Will suggested that the three-fingered specimens may have been fashioned out of animal remains.
He said that there is a 'remarkable similarity' between their heads and that of a small alpaca.
In an interview with UFO show Nub TV, the ET boffin explained he had taken a cast of one of the skeleton's 'heads'.
Will visited Peru twice to offer his expertise to pal Thierry, who he said received the mummies in 2016 'from a tomb robber'.
He said: "My thinking shifted when I was up in the friend's house in the country, north of New York.
"And I saw a deer skull on the mantel and the back of that deer skull, to my mind, resembled the front of this of this skull and I thought, “Oh wow'.

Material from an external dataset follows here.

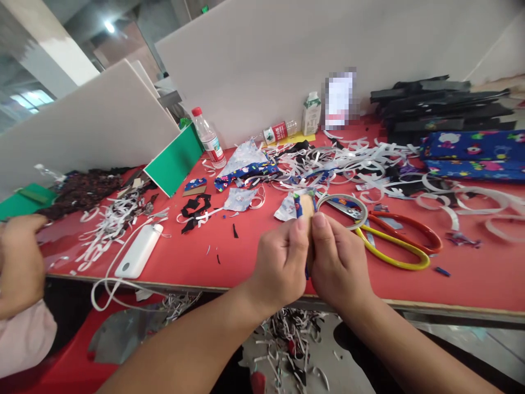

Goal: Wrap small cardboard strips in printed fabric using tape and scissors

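Note:
Between my two hands is a small tan piece, like cardboard, edged with blue printed fabric (307, 207). My left hand (283, 260) is closed on its left side, thumb pressed along the edge. On the other side my right hand (340, 260) grips it the same way, the thumbs almost touching. Fingers hide the lower part of the piece. Just beyond my right hand lie scissors with one red and one yellow handle (394, 265), and a roll of tape (364, 210) rests over their blades. A pale fabric scrap (285, 209) lies behind my left hand.
Cut strips (353, 158) heap along the back of the red table (262, 230). Behind them stand a water bottle (213, 145) and a carton (311, 114). Folded blue fabric (476, 156) lies at right, a white power bank (139, 250) at left. Another person's arm (20, 262) enters far left.

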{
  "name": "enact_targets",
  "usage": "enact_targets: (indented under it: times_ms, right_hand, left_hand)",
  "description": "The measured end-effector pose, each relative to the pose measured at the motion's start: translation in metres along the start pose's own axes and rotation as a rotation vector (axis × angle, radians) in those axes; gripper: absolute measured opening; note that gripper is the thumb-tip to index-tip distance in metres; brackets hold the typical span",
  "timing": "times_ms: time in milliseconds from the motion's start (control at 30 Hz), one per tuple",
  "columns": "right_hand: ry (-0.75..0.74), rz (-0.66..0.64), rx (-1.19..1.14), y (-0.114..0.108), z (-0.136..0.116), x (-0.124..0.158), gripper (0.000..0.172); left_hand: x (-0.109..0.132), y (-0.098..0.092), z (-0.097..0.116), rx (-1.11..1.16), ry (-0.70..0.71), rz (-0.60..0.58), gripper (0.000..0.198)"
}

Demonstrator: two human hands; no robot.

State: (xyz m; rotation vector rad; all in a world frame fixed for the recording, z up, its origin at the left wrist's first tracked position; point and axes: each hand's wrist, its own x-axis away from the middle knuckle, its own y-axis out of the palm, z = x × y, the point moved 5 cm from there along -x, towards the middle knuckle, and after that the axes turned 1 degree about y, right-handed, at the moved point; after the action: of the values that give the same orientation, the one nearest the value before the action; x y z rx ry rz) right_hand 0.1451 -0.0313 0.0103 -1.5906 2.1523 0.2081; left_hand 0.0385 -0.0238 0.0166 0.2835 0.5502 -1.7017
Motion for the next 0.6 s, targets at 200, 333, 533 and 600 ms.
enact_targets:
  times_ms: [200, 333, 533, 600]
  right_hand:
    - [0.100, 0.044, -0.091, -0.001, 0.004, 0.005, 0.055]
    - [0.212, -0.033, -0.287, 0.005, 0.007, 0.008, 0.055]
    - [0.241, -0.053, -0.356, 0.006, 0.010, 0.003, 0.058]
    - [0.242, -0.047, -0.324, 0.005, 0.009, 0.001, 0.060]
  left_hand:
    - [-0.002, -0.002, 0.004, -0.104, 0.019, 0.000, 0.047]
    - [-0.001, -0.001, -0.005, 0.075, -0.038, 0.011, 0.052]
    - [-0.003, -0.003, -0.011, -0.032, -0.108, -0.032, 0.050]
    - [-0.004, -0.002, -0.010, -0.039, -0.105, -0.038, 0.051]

"It was obviously put together - the question is was it put together in 2015 to sell to Thierry, or was it made 1,000 years ago?"
Will said he doesn't believe they 'flew down in a saucer', as a CT scan of the corpses suggested both were suffering from osteoporosis in their legs.
He claimed they appear to be constructed from a mixture of animal and human bones.
The expert put forward the idea that the Incan's could have created the specimens to worship them as 'God-like' figures.
His other hypothesis is that they could have been trying to recreate a model of something they had encountered.
Will pointed out there are 'plenty' of llamas roaming around South America, so his theory isn't too far fetched.
The ufologist admitted he was originally 'really invested in these things being real', much like the rest of the alien fanatics around the world.